Scripts for alignment of laboratory speech production data
- Kyle Gorman kgorman@ling.upenn.edu
- Michael Wagner chael@mcgill.ca
- FQRSC Nouvelle Chercheur NP-132516
- SSHRC Canada Research Chair 218503
- SSHRC Digging into Data Challenge Grant 869-2009-0004
See included "LICENSE"
./align.py [options] data_to_be_aligned/
Option Function
-a Perform speaker adaptation,
w/ or w/o prior training
-d dictionary specify a dictionary file [default: dictionary.txt]
-h display this message
-m list files containing
out-of-dictionary words
-n n number of training iterations [default: 4]
for each step of training
-p Guess unseen words with base
projection (CMU English only)
-s samplerate (Hz) Samplerate for models [default: 8000]
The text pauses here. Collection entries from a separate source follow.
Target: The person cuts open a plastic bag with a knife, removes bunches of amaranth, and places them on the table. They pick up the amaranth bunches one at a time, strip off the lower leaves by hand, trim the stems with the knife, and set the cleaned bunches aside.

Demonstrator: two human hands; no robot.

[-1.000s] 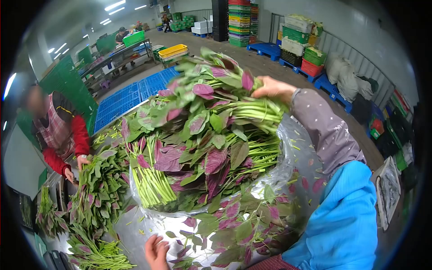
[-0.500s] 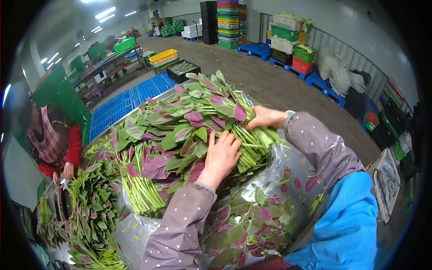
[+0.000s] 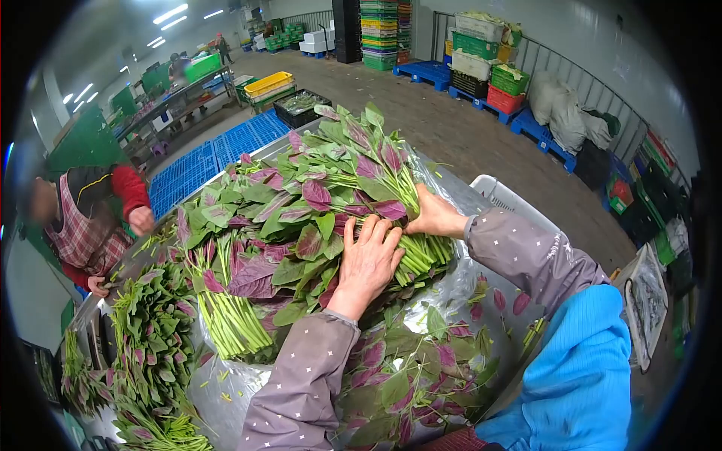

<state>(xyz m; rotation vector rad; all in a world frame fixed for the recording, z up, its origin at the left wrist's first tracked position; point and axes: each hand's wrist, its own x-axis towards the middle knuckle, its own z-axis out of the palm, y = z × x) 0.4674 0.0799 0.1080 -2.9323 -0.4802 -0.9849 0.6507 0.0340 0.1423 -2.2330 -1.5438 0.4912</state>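
Note:
A large heap of red amaranth (image 3: 289,199), with green and purple leaves and pale green stems, lies on the metal table. My right hand (image 3: 440,214) is closed around a bunch of amaranth stems (image 3: 402,184) at the heap's right side, its thumb in front and its other fingers partly hidden. My left hand (image 3: 368,259) rests on the leaves and stems just left of it, fingers slightly spread. Nearer me, loose leaves (image 3: 414,368) are scattered. Another bunch of amaranth (image 3: 233,327) lies left of my left forearm, its cut stems toward me.
A co-worker in a checked apron (image 3: 86,233) stands at the table's left edge, near more amaranth (image 3: 154,323). Beyond the table are a blue pallet (image 3: 218,154) and a black crate (image 3: 301,109). A white basket (image 3: 511,199) stands past its right edge.
My right hand has shifted slightly down and left along the bunch, while my left hand stays nearly in place. The co-worker's hands have moved apart. A white basket has come into view.

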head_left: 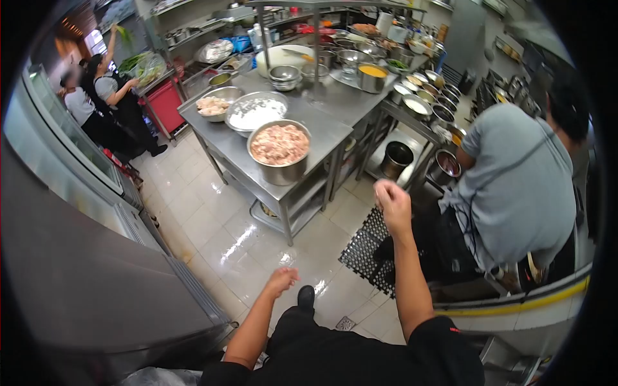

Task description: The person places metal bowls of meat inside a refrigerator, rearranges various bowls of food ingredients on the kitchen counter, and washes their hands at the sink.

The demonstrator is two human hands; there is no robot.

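Black shirt; left hand over open floor, off table edge.

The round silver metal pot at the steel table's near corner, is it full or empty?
Full: the round silver metal pot has pale pink meat heaped to its rim.

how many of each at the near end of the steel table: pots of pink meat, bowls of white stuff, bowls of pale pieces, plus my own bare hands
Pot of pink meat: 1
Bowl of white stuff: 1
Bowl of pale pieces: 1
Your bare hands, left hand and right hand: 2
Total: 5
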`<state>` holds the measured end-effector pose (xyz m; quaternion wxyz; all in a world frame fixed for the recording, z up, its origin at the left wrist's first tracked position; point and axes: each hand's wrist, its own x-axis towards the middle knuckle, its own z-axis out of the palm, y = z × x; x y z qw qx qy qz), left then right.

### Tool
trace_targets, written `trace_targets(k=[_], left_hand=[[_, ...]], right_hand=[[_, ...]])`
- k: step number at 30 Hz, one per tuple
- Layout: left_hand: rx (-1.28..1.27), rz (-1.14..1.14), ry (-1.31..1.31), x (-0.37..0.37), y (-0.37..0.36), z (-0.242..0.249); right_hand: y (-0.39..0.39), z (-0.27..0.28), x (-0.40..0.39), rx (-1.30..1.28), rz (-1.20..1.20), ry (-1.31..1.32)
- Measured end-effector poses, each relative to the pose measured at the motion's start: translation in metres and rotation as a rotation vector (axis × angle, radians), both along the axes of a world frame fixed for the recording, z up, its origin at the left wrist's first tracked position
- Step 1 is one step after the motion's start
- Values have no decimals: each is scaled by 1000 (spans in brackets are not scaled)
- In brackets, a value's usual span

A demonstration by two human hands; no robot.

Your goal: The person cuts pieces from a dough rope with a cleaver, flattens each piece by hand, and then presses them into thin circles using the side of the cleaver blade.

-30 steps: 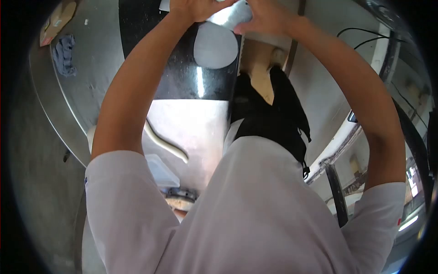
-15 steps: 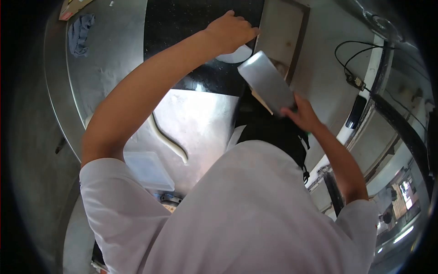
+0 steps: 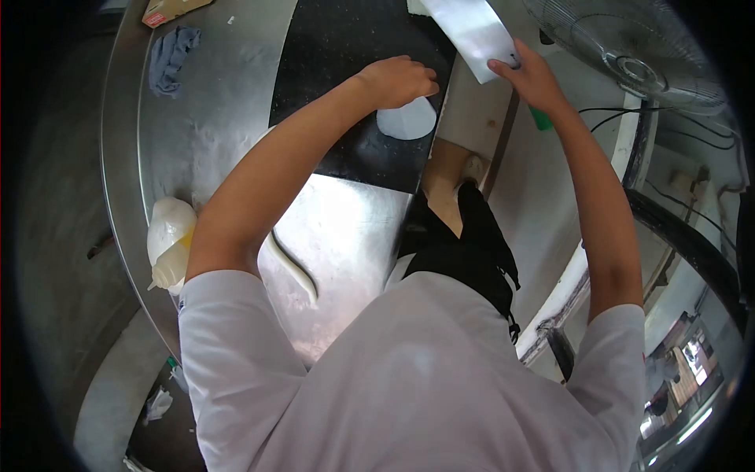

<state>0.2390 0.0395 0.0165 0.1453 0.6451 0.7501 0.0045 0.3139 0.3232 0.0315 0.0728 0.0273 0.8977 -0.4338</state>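
Note:
My left hand (image 3: 399, 81) is over the black part of the counter, its fingers curled; whatever they hold, if anything, is hidden. Just below it, a flat white rounded piece (image 3: 406, 122) lies near the counter's edge, partly covered by the hand. My right hand (image 3: 533, 80) grips a shiny rectangular metal pan (image 3: 474, 35) by its near end, thumb on top. The pan is out past the counter edge, and its far end leaves the frame. A pale rope of dough (image 3: 292, 271) lies on the bare steel, partly behind my left arm.
The black slab (image 3: 330, 63) adjoins steel worktop (image 3: 354, 228). A grey cloth (image 3: 171, 61) and a cardboard box (image 3: 173, 8) sit at the far left. White plastic bottles or bags (image 3: 171, 236) stand beside my left elbow. A fan (image 3: 629, 63) and cables are at right.
My right hand has carried the metal pan forward, away from my body. The left hand stays near the white piece. The view has shifted; the clear plastic container is now out of sight.

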Motion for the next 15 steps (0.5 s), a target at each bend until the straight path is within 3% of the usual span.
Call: trace_targets(k=[4,7,9,11,13,15], left_hand=[[12,65,-43,6,-5,5],[92,114,-160,5,-8,7],[60,147,-237,4,-5,23],[27,180,-304,5,-4,40],[-32,221,-393,10,-7,54],[29,258,-389,10,-12,60]], right_hand=[[-20,6,-4,-55,-56,-50],[-22,-24,-12,38,33,-79],[-32,-50,-6,41,214,-78],[-58,-66,39,120,369,-156],[-79,-38,82,-69,364,-250],[-74,-54,111,-42,381,-88]])
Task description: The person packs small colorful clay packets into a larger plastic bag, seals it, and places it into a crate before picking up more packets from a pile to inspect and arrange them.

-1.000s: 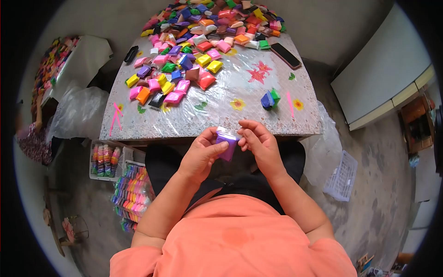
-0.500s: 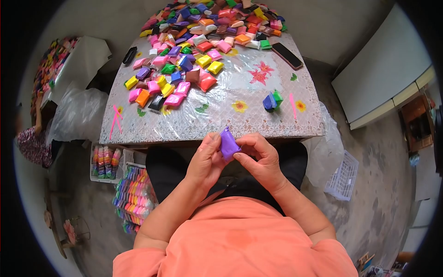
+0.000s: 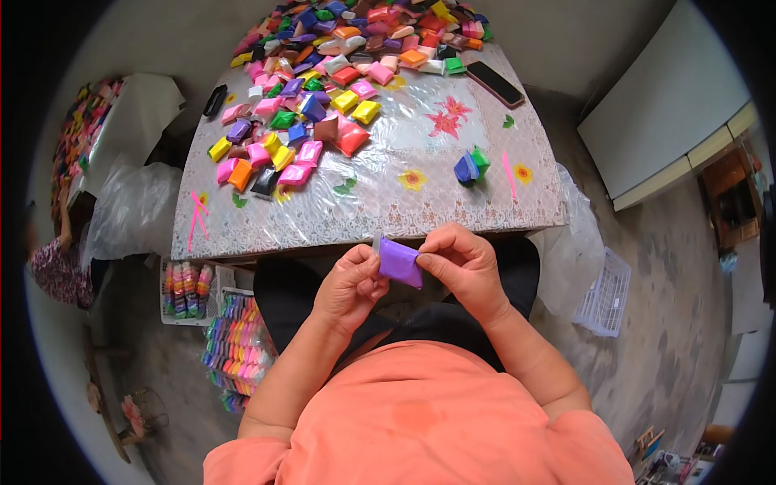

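Note:
A small purple packet (image 3: 400, 263) is held between both hands, just off the table's front edge. My left hand (image 3: 352, 284) pinches its left end, where a clear, greyish strip of wrapper stands up. The thumb and forefinger of my right hand (image 3: 461, 265) grip its right end. On the lace-patterned table (image 3: 388, 202) beyond lie a blue packet (image 3: 466, 169) and a green packet (image 3: 480, 162) side by side. A large heap of coloured packets (image 3: 339, 48) covers the back and left of the table.
A dark phone (image 3: 495, 84) lies at the back right. Pink strips (image 3: 197, 220) rest at the left, another pink strip (image 3: 509, 175) at the right. Crates (image 3: 186, 293) with packets stand below left, an empty crate (image 3: 605, 293) below right. A person (image 3: 63, 271) is at the far left.
The purple packet has been turned from nearly upright to lying more sideways, its clear end now at the left. My right hand has shifted slightly right, and the view has moved a little.

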The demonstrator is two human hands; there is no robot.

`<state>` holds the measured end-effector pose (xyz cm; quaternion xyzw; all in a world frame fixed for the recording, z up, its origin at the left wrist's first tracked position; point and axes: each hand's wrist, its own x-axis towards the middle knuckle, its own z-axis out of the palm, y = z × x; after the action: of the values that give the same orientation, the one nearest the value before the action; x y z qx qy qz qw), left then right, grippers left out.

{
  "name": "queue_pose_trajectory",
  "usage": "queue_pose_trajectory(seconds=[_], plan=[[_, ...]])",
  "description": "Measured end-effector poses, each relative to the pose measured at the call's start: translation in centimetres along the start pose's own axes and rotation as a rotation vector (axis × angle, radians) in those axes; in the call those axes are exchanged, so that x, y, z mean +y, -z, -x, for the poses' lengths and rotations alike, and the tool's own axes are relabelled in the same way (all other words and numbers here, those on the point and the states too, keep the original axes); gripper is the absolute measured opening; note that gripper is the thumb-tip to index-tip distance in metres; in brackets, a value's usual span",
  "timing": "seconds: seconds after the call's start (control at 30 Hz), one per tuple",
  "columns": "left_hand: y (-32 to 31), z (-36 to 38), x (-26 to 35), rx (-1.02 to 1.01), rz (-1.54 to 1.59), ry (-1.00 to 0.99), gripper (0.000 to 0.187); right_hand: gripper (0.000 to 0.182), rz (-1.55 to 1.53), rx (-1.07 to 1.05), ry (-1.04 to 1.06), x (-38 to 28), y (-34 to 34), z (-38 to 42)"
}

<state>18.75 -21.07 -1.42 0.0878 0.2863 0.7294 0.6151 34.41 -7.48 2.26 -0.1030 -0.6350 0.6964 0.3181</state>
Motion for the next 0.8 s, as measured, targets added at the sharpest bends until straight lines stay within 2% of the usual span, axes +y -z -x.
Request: queue_pose_trajectory(seconds=[0.13,0.2,0.33,0.47,0.57,0.6,0.8], plan=[[-0.5,0.1,-0.2,-0.085,-0.048,-0.007,0.016,0.005,-0.015,-0.002,0.074,-0.1,0.3,-0.1],[-0.6,0.2,-0.3,-0.119,-0.062,-0.021,0.017,0.006,-0.149,0.031,-0.002,0.2,0.3,-0.2],[-1.8,-0.1,-0.9,-0.013,0.034,-0.045,0.016,0.012,-0.37,0.199,-0.176,1.0,0.2,-0.4],[-2.0,-0.3,-1.0,0.029,0.116,-0.09,0.017,0.025,-0.153,0.181,-0.057,0.3,0.5,0.0],[-2.4,-0.7,-1.3,-0.011,0.092,-0.107,0.02,0.038,-0.028,0.116,0.134,0.3,-0.1,0.0],[-3.2,-0.6,-1.1,0.006,0.11,-0.086,0.017,0.046,-0.114,0.063,0.124,0.0,-0.4,0.0],[-4.0,-0.9,-1.9,-0.008,0.136,-0.061,0.017,0.036,0.032,0.147,0.189,-0.3,-1.0,0.1]])
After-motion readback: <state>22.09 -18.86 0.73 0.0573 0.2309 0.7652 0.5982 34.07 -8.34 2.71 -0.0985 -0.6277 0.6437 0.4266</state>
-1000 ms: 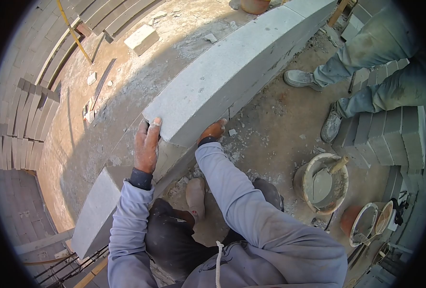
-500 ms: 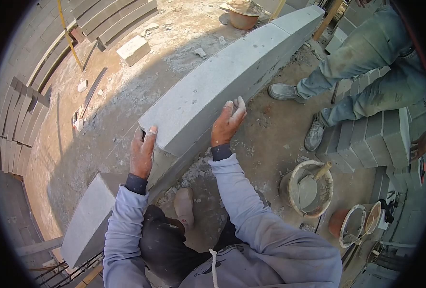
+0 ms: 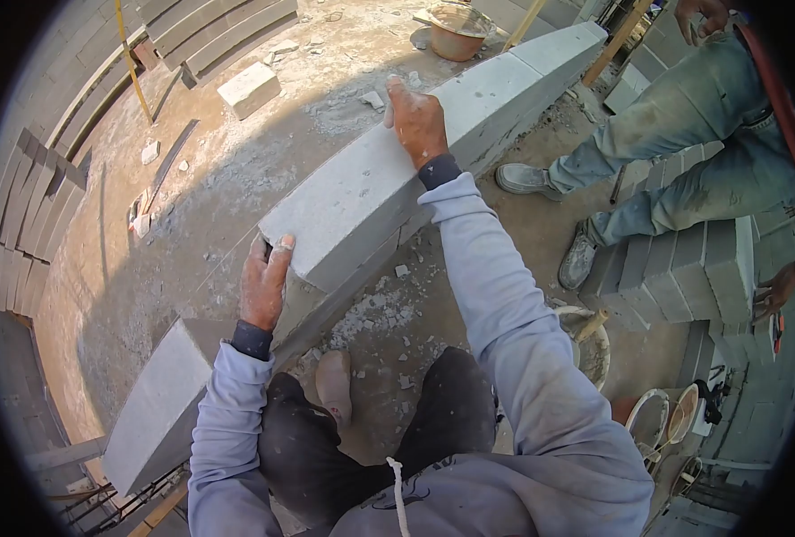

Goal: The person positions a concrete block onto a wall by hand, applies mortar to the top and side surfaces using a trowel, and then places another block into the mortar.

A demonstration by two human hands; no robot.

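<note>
A long pale grey concrete block (image 3: 344, 192) lies on top of a low wall of the same blocks. My left hand (image 3: 264, 285) is at its near end, thumb on the top corner and fingers bent against the end. My right hand (image 3: 418, 125) lies across the top farther along, fingers curled at the far edge; the fingertips are partly hidden. Beyond it, another block (image 3: 559, 52) continues the row. Another pale block (image 3: 160, 403) sits at the lower left, past a gap in the top course.
At the right stands another person in dusty jeans (image 3: 657, 134), beside stacked blocks (image 3: 675, 268). A mortar bucket (image 3: 599, 358) is partly behind my right sleeve. More buckets (image 3: 648, 416) stand lower right. Rubble (image 3: 380, 313) litters the floor. A loose block (image 3: 249, 90) lies beyond the wall.
My right hand has moved from the near side of the block up and across its top to the far edge. My left hand stays at the block's near end.
</note>
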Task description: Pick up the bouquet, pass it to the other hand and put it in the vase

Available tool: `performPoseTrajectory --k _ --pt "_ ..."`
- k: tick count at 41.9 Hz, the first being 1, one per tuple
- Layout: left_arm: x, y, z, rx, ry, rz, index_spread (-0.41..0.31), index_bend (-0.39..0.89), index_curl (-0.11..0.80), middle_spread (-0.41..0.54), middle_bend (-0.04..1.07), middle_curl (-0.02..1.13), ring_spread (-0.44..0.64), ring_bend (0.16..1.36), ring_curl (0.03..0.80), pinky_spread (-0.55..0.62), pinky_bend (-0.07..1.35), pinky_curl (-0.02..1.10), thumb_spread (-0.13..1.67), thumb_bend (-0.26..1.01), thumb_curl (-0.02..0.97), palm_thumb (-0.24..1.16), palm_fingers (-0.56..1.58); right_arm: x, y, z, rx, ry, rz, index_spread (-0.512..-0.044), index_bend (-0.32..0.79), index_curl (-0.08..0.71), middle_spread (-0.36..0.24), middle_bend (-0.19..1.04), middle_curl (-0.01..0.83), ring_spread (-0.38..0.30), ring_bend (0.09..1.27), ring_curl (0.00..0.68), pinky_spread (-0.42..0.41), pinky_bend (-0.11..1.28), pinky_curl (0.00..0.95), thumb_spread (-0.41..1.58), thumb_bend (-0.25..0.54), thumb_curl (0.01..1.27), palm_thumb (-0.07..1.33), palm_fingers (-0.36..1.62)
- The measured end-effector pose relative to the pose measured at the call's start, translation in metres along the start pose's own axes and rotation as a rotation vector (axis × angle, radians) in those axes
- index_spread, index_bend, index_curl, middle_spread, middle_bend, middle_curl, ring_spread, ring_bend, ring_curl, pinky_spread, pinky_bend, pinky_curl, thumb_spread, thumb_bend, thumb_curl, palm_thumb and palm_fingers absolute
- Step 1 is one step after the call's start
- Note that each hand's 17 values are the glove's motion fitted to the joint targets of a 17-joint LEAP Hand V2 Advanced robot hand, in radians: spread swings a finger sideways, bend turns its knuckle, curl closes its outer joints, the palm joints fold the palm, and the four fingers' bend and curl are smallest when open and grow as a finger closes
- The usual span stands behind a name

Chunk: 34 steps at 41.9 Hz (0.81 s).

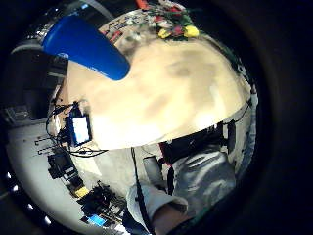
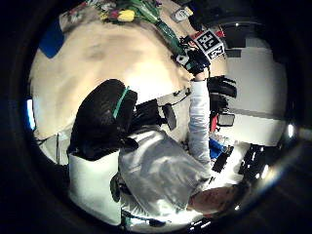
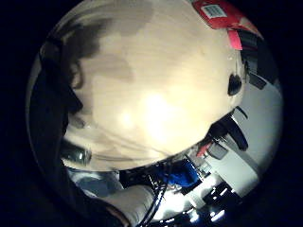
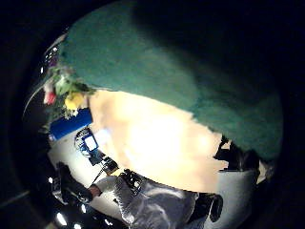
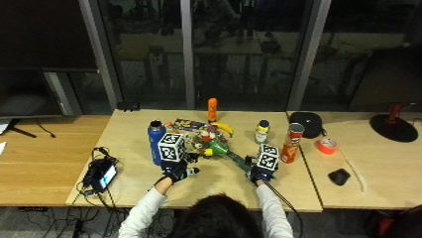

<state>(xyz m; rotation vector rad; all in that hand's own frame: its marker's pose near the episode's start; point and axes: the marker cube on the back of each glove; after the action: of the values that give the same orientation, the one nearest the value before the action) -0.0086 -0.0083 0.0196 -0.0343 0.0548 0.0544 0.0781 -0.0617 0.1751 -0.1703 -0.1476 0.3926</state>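
Outside view: one bouquet [image 5: 217, 148] lies between left hand [image 5: 175, 170] and right hand [image 5: 261, 173], stems near the right; finger state of both hands indeterminate.

Both forearms reach forward; left hand [image 5: 175, 170] and right hand [image 5: 260, 174] apart.

The counter [image 5: 217, 186] is pale wood, smooth with a light sheen. The blue bottle [image 5: 155, 144] looks like matt-coated metal with a dark cap. The bouquet [image 5: 212, 143] has glossy, plastic-looking stems. The red can [image 5: 290, 144] looks like printed card. Both gloves look like matt black cloth.
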Motion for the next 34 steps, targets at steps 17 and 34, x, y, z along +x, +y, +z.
performPoseTrajectory --k 17,34 --pt "0.004 -0.023 -0.015 -0.051 0.152 0.053 0.021 0.18 0.362 0.259 0.19 0.31 0.4 0.47 0.258 0.35 0.27 0.34 1.13 -0.02 0.312 0.39 0.28 -0.004 0.003 -0.03 0.439 -0.479 -0.008 -0.243 0.34 0.462 -0.183 0.68 0.628 -0.204 0.88 0.541 -0.253 0.71 0.477 0.77 -0.028 0.56 1.02 1.46" --pt "0.067 -0.086 -0.116 0.182 0.824 0.4 0.038 0.11 0.349 0.224 0.17 0.32 0.35 0.49 0.274 0.31 0.27 0.35 1.07 -0.04 0.319 0.38 0.32 -0.105 0.024 -0.106 0.557 -1.262 -0.295 -0.237 0.38 0.557 -0.16 0.78 0.649 -0.193 0.94 0.559 -0.235 0.77 0.518 0.54 -0.021 0.66 1.08 1.38"
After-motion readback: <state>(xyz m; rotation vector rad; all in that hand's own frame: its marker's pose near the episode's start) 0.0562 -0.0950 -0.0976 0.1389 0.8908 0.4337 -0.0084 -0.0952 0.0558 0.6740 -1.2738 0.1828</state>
(NB: available only with -t)
-t training_data/ Perform model training
-u Support for UTF-8 and UTF-16
label files
The scripts require a version of Python 2 no earlier than 2.5, a BASH-compatible shell in /bin/sh, and curl. All these will be installed on recent Macintosh computers as well as most computers running Linux. The scripts included here assume that HTK and SoX are installed on your system. While these scripts can also be made to work on Windows computers, it is non-trivial and not described here.
SoX: Source for SoX, which is under the GNU General Public License, can be found at the following URL:
http://sourceforge.net/projects/sox/files/
On Linux or similar POSIX-based systems, SoX can be obtained from the distribution-specific package manager (apt-get
, yum
, etc.), or can be compiled from source without too much difficulty.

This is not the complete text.